Die Idee stammt aus den USA. Wenn die Kurse der Aktiengesellschaften an Börsen die Erwartungen über zukünftige Gewinne dieser Gesellschaften widerspiegeln, dann müsse es auch möglich sein, so die Überlegung von Ökonomen der Iowa State University, über politische Aktienbörsen den „Marktwert“ von politischen Parteien zu ermitteln. Bei den amerikanischen Präsidentschaftswahlen erzielten die Erfinder der Wahlbörse 1988 einen spektakulären Erfolg. Am Wahlabend deckte sich der Wert der Kandidatenaktien bis zur zweiten Stelle hinter dem Komma mit dem tasächlichen Resultat für Bush. Bei seinem Herausforderer lagen die politischen Broker nur um zwei Zehntel daneben. Alle demoskopischen Wahlprognosen waren schlechter.
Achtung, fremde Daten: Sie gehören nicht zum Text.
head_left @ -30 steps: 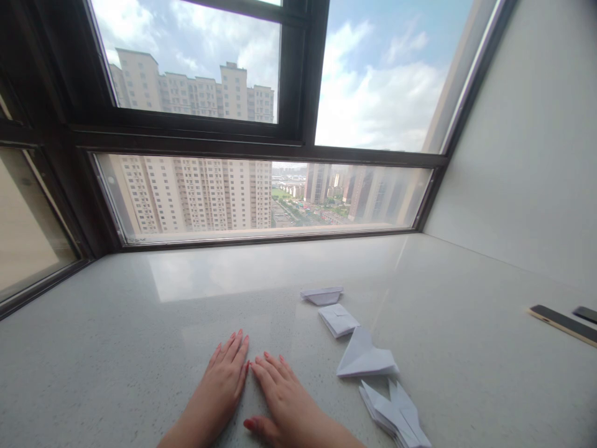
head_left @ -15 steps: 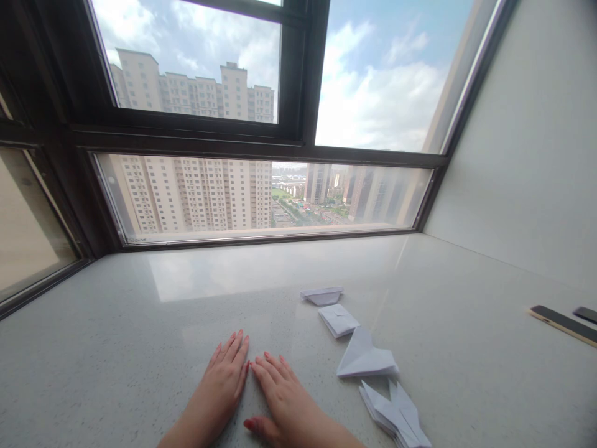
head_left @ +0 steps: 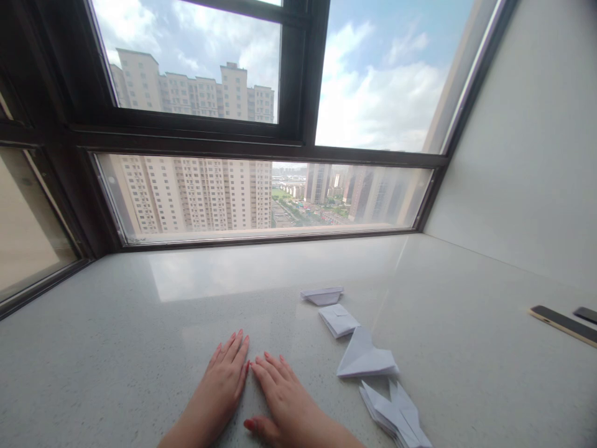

Auch in Deutschland sind die Parteien käuflich. Studenten und Professoren an den Universitäten in Bochum, Essen und Regensburg kaufen und verkaufen seit Mai dieses Jahres Aktien von CDU, SPD, FDP, Grünen, PDS, Reps und „Sonstigen“ an computerisierten Wahlbörsen. Für jeweils eine Mark können Aktienpakete mit je sieben Einzelaktien erworben werden. Höchsteinsatz: 1.000 Mark. Börsenschluß ist der 15. Oktober, 24 Uhr. Der endgültige Zweitstimmenanteil am Wahlabend entscheidet dann über den Wert der jeweiligen Aktie. Käme etwa die SPD auf 38 Prozent, läge der in DM ausgedrückte Gegenwert bei 0,38 DM je SPD Aktie. Wer das SPD-Papier für weniger als 0,38 DM gekauft hat, macht Gewinn. Da sich die Zweitstimmenanteile zu 100 Prozent addieren, handelt es sich insgesamt um ein Nullsummenspiel. Die Kurse sind seit Mai relativ stabil geblieben. An der Ruhruniversität Bochum investierten 405 Teilnehmer 29.000 Mark in die Parteiaktien. Einen starken Einbruch erlebte allein die SPD nach der Europawahl. Davon konnten sich die Sozis nach den Worten des Bochumer Projektleiters Joachim Weimann „bisher nicht mehr erholen“. Alle anderen tagespolitischen Ereignisse sind laut Weimann trotz regen Handels „relativ spurlos an der Wahlbörse vorbeigegangen“.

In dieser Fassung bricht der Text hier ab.